→ **Task to carry out**:
Return the data below, unchanged.

→ **Information provided**:
╔══

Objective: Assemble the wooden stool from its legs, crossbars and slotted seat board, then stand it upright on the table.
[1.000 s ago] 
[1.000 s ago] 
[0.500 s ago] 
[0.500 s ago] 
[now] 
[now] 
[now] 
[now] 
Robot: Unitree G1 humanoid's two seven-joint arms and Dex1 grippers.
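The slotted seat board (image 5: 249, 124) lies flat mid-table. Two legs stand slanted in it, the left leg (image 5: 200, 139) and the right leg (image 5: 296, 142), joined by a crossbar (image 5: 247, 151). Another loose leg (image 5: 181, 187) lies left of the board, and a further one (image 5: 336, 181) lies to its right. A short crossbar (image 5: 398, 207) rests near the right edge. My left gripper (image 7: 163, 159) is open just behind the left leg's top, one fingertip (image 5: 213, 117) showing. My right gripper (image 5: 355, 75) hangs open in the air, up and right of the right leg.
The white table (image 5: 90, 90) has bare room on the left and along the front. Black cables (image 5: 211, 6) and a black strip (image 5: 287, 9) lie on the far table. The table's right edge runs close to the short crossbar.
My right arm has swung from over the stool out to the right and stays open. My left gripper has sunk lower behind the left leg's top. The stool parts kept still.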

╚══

→ **Your solution**:
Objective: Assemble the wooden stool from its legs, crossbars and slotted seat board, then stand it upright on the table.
[1.000 s ago] 
[1.000 s ago] 
[0.500 s ago] 
[0.500 s ago] 
[now] 
[now] 
[now] 
[now] 
Robot: Unitree G1 humanoid's two seven-joint arms and Dex1 grippers.
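The slotted seat board (image 5: 249, 124) lies flat mid-table. Two legs stand slanted in it, the left leg (image 5: 200, 139) and the right leg (image 5: 296, 142), joined by a crossbar (image 5: 247, 151). Another loose leg (image 5: 181, 187) lies left of the board, and a further one (image 5: 336, 181) lies to its right. A short crossbar (image 5: 398, 207) rests near the right edge. My left gripper (image 7: 163, 159) is open just behind the left leg's top, one fingertip (image 5: 213, 117) showing. My right gripper (image 5: 355, 75) hangs open in the air, up and right of the right leg.
The white table (image 5: 90, 90) has bare room on the left and along the front. Black cables (image 5: 211, 6) and a black strip (image 5: 287, 9) lie on the far table. The table's right edge runs close to the short crossbar.
My right arm has swung from over the stool out to the right and stays open. My left gripper has sunk lower behind the left leg's top. The stool parts kept still.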

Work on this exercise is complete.